_Work to complete_: Look through the entries below and show every line containing the word "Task".

Dataset excerpts
● ● ●

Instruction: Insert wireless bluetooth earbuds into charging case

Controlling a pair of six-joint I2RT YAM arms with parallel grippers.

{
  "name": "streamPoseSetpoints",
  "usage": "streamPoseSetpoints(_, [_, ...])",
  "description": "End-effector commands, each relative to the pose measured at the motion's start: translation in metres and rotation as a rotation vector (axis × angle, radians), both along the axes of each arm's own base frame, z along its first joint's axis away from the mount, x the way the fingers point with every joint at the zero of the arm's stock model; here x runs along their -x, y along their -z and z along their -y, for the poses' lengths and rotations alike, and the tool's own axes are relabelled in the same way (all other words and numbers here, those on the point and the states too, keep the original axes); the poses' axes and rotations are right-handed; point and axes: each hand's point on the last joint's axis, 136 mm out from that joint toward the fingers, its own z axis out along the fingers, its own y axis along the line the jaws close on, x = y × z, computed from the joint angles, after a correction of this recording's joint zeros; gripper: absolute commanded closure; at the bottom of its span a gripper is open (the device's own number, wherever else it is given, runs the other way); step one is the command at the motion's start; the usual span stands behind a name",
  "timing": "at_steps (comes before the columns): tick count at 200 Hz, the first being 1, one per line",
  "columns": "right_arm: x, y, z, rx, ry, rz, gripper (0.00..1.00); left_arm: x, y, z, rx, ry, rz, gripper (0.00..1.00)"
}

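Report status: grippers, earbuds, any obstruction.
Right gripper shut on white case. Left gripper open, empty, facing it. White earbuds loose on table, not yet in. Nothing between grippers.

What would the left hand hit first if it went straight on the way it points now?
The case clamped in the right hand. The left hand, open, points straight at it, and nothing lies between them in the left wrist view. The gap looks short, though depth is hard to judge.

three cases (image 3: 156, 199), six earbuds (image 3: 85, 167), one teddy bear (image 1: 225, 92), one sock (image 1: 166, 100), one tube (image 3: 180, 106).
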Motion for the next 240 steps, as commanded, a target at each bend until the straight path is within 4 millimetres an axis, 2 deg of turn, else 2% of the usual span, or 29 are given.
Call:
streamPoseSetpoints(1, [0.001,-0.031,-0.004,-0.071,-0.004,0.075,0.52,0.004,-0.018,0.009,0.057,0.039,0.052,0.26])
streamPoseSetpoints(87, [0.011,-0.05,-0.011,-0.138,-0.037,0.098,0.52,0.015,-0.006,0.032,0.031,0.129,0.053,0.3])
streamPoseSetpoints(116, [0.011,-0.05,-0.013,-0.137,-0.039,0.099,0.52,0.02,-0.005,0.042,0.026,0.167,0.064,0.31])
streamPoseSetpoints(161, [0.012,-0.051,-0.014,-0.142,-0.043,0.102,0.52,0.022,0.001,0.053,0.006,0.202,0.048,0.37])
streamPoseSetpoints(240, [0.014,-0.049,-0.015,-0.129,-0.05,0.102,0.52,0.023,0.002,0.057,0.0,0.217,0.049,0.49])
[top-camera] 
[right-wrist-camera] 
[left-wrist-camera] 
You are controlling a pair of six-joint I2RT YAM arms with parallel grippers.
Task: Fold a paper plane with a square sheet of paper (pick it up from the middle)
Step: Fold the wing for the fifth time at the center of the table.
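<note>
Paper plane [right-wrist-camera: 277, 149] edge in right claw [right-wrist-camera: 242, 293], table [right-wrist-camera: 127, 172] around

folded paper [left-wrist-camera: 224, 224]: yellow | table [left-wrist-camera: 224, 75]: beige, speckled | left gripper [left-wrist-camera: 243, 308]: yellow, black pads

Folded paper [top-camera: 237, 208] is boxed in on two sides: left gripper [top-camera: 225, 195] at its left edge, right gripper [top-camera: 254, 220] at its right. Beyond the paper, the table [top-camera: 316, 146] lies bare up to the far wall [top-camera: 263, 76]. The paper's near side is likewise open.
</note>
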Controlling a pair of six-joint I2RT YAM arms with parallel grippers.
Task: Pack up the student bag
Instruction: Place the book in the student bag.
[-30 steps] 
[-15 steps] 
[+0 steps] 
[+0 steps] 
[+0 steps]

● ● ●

_Reply_:
Task: Fold a paper plane with a square sheet of paper (pick it up from the middle)
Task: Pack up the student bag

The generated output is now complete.